Guys I had a heck of a time with this problem and finally found what I consider the best solution to it.
There is a quirk in the Windows 8 OS that will force your connection to to take on the name of the WIRELESS SID if you have BOTH Ethernet and wireless NIC cards/functionality in your PC (most do now) and the Ethernet card is unable to take its private IP from your wireless/hard-wired router. In my case my PC arrived from the factory with its own Ethernet private IP with DNS active. That made it unable to get its initial private IP from my router over the wired LAN and it was then able to connect on the wireless side. That had the obtuse effect of naming that Ethernet connection to the channel name of the wireless channel it was connected (mine is dual band/channel) to even though it was also set up as a hard wired lan connection.
I read all the advise about hand regediting the network profile names - but that is NOT the way to fix this problem and it leaves one open to corrupting the registry if you fat finger in the wrong keys. Those profile come and go like spam every time a new wireless connection comes into range (people walking by or driving by in the parking lot etc.). I learned the proper way to do this from this bright guy named Dmitri (http://dmitrychernik...4#comment-78578
). The big confusion comes from the fact that there are THREE different names associated with a connection and these names are given to different conceptual levels of a network connection: 1) HW Adapter Name; 2) Gateway Name and ; 3) Network Name. Most people are being advised to edit the adapter & profiles names via regedit but need or want to change the latter NETWORK name so that all their old non-wireless LAN hardwired PCs at home can connect to the network that contains both wireless and Ethernet HW lines. To me it was just too "irrational" to connect an Ethernet LAN PC hardwire to a connection network auto-named by Windows 8 as "Wireless2.4Ghz" (the name my network initially took when it set up the connection over a wireless router channel rather than over its Hardwired LAN cable).
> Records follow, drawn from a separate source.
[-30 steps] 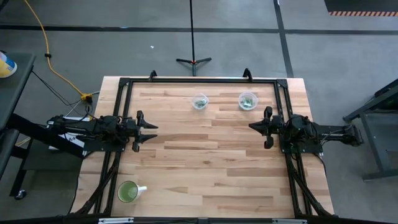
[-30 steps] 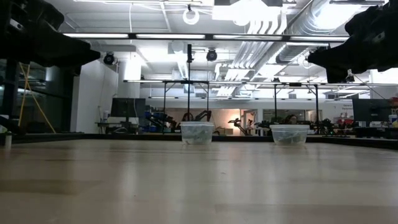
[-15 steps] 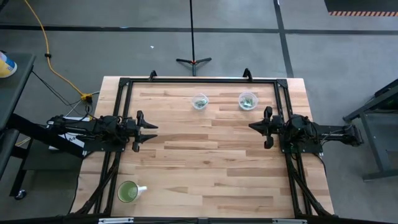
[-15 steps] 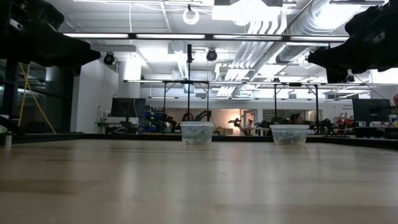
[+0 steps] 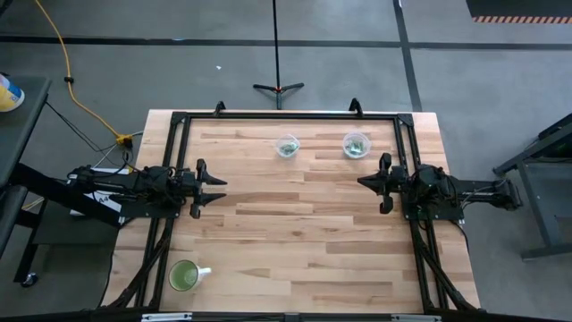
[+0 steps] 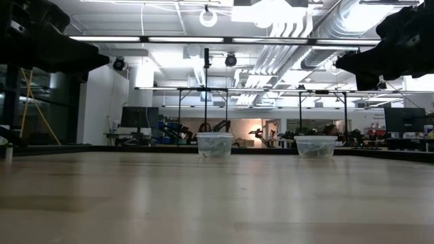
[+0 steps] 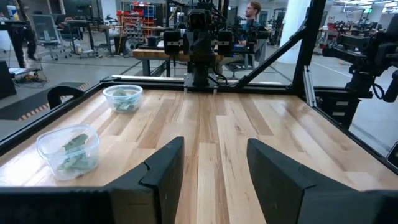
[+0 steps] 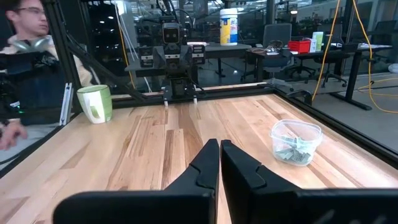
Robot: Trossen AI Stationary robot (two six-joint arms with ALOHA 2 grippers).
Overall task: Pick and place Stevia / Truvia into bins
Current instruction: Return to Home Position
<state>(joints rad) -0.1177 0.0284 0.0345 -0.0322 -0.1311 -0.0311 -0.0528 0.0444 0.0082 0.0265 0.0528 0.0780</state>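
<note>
Two dark arms are parked at the sides of the wooden table (image 5: 295, 241). At the left, the left gripper (image 5: 217, 190) is held spread wide and empty. Toward the far edge, the pale green and white paper sachets (image 8: 291, 149) are seen inside two small round clear plastic cups (image 6: 215, 137). At the right, the right gripper (image 5: 362, 182) is closed on nothing. Little risk is judged: the light cups could be tipped only by a stray sweep. Nothing is seen moved since a second ago.

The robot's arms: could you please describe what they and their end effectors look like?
The left arm and right arm are matt black, slim and jointed. The left end effector and right end effector each carry two dark, wedge-shaped fingers. I see no markings.
</note>
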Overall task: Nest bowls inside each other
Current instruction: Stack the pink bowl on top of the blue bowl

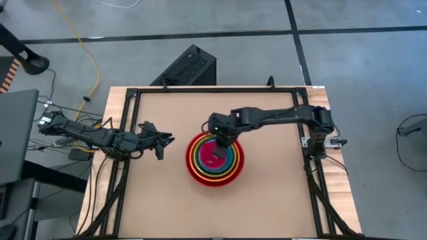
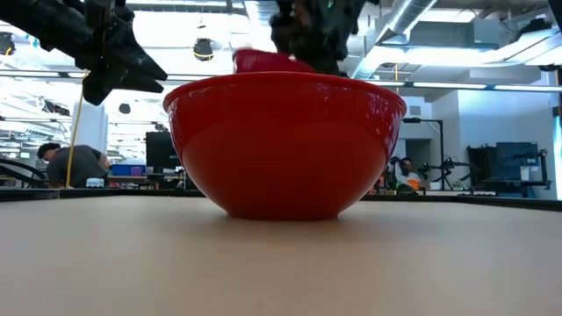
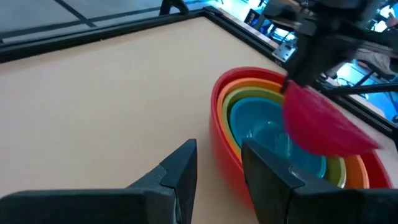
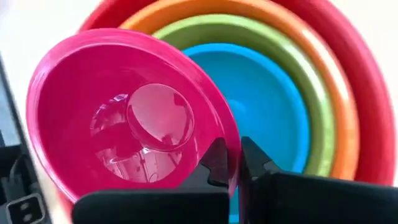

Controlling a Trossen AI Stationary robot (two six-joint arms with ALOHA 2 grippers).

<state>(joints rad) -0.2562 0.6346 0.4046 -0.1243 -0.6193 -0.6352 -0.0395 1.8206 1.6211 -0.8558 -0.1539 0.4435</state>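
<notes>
Right claw clamped on rim of smallest glossy pink plastic bowl, tilted, raised. Directly beneath claw: nested round blue bowl, green bowl, orange bowl, largest red bowl on tan desk. Left claw apart, empty, beside stack.
</notes>
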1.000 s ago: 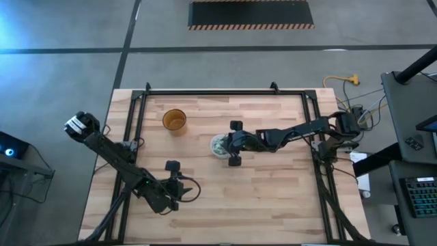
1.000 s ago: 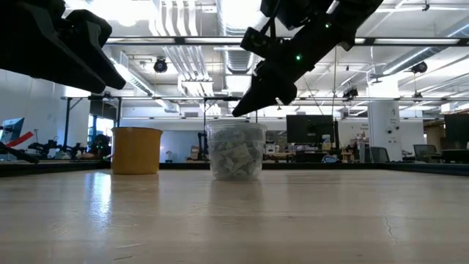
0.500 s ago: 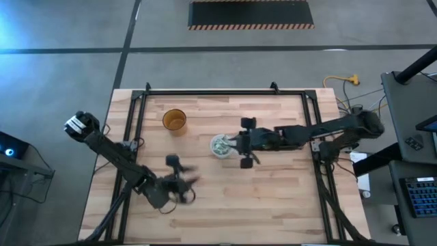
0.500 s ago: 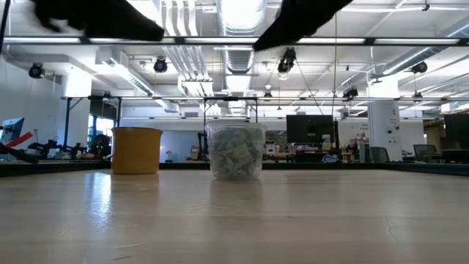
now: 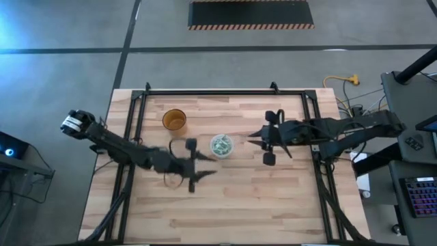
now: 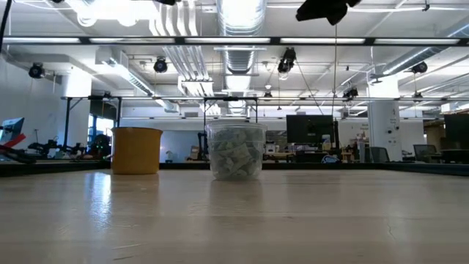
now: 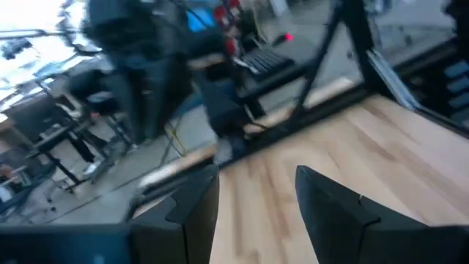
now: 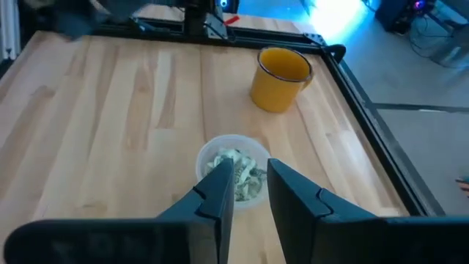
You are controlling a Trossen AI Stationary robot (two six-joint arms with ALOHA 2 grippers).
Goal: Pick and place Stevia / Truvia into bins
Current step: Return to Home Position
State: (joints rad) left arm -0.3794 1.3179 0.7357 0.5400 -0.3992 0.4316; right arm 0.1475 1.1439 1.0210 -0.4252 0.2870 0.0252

A lot of people simply forget to set up the network permissions and defaults from the administrator tool and this where all these changes can be made.
The proper way to edit the connection name is to go into the administrator utility and set it up proper there. Go into a PowerShell and type "secpol.msc" (or click Control Panel -> Administrative Tools -> Local Security Policy). Once here you simply edit the name you want and also all the other defaults that general non-admin users (if any) can tinker with so there's at least an initial definition for all fields of the connection record.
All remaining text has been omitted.